Exercise brief:
Starting at the line that holds "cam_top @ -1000" and stopping at the line that holds "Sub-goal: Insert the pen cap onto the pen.", restate the records below word for word, with both of those lines included.

Collected data entries:

======

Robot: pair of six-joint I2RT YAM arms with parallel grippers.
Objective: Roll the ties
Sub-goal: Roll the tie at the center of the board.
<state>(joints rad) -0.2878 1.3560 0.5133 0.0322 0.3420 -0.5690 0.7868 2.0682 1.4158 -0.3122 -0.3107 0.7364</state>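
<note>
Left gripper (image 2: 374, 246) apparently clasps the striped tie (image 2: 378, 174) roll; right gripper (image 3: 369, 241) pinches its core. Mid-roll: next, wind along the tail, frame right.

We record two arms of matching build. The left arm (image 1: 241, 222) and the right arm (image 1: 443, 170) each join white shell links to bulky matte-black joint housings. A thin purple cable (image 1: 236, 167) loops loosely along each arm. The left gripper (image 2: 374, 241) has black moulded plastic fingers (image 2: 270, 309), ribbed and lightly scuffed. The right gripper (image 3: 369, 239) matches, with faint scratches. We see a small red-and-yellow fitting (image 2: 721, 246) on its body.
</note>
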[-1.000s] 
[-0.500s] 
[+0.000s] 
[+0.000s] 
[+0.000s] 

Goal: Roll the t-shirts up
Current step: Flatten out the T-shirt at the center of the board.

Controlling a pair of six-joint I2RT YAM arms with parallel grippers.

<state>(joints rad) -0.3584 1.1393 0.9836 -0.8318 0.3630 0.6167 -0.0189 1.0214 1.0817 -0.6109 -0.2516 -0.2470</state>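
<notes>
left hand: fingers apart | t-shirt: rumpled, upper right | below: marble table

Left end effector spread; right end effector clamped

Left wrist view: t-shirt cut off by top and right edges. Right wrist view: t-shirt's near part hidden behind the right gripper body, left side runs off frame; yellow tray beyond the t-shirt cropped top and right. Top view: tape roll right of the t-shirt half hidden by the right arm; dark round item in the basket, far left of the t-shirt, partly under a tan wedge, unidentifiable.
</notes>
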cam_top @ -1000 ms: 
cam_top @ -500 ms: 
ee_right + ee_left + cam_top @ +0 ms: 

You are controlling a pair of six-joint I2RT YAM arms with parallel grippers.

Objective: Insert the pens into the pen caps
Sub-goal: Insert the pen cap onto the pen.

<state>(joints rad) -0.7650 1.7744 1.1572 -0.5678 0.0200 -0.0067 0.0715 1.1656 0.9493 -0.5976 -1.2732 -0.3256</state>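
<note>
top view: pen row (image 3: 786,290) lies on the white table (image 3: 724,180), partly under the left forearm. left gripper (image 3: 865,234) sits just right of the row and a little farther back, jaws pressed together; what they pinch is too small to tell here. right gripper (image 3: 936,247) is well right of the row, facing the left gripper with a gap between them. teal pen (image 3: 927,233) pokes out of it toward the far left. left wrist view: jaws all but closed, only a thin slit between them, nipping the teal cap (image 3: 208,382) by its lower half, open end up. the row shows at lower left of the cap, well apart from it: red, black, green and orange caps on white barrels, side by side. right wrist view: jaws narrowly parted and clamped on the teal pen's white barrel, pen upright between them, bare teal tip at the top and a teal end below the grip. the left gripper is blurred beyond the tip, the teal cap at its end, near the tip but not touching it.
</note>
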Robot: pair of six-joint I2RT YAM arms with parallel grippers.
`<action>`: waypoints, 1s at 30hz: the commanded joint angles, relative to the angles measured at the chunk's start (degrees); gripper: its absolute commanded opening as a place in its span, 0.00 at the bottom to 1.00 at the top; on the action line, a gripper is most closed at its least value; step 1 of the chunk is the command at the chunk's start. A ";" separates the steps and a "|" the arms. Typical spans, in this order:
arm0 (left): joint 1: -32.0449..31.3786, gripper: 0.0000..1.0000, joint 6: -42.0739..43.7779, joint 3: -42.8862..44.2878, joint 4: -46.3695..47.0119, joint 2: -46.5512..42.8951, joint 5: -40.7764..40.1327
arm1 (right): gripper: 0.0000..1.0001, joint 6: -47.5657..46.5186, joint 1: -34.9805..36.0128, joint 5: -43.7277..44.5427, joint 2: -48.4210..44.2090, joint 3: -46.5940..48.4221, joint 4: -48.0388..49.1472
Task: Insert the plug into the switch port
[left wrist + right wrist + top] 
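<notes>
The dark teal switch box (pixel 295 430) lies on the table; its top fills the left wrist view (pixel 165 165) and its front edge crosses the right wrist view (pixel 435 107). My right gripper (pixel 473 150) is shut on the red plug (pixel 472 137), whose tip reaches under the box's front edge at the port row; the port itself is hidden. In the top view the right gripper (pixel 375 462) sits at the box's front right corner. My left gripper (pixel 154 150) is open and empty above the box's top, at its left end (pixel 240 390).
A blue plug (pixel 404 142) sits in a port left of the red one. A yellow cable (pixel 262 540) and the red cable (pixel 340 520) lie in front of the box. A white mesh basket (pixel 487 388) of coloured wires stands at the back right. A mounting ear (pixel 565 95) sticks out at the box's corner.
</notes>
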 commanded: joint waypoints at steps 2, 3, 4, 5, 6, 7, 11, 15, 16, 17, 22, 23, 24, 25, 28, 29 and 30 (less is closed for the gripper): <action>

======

Response below:
cam_top @ -1000 ms: 
cam_top @ -500 ms: 
ee_right + ee_left + cam_top @ +0 ms: 

You are controlling a pair of six-joint I2RT YAM arms with parallel grippers.

Objective: Insert the pens into the pen caps
Sub-goal: Insert the pen cap onto the pen.

The output for this exercise is finished.